Information provided.
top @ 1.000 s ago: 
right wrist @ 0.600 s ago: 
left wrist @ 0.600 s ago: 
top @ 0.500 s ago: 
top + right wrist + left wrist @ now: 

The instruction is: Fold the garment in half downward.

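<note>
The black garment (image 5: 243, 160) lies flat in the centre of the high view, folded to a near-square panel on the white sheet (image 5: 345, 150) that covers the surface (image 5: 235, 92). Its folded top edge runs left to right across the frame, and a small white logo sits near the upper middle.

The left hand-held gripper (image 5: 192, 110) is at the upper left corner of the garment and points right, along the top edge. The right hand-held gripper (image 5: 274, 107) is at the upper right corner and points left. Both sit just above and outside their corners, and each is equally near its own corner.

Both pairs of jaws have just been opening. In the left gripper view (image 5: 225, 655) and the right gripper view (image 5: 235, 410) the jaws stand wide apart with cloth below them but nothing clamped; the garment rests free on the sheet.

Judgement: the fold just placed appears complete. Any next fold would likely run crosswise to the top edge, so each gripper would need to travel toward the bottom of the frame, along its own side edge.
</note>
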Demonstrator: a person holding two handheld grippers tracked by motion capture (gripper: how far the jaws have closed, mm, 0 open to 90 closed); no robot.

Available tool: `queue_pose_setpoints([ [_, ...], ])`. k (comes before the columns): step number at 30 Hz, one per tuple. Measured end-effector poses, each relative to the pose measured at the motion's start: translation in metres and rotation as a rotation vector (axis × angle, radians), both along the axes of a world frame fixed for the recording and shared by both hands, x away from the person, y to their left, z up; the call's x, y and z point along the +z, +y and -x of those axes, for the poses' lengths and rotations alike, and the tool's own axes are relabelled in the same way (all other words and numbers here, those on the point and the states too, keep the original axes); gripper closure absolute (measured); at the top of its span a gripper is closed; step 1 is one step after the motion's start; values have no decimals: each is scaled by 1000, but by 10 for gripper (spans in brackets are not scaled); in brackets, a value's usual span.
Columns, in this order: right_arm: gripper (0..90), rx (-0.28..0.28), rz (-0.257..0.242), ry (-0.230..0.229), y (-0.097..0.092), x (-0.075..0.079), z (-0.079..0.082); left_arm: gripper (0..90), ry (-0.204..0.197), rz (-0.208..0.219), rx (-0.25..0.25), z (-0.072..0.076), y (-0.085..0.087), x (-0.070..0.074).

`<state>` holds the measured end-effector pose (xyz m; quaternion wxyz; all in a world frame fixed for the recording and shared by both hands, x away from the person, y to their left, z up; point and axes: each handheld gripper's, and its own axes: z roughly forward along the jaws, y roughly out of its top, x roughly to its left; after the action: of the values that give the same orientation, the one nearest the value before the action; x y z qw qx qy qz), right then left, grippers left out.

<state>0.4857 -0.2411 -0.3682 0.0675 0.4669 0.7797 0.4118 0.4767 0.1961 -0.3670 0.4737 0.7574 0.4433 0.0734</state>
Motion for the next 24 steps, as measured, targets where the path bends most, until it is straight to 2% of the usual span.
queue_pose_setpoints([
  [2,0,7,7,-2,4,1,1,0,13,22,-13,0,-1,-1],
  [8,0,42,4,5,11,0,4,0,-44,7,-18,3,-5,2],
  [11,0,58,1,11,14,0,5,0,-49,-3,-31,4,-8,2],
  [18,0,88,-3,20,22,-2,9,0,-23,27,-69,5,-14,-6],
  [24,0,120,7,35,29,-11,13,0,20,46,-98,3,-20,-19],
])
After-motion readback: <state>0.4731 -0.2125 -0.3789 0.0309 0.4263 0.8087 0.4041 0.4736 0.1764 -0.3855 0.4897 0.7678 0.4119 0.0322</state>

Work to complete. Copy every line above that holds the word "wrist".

Answer to this task.
right wrist @ 0.600 s ago: 
left wrist @ 0.600 s ago: 
top + right wrist + left wrist @ now: 

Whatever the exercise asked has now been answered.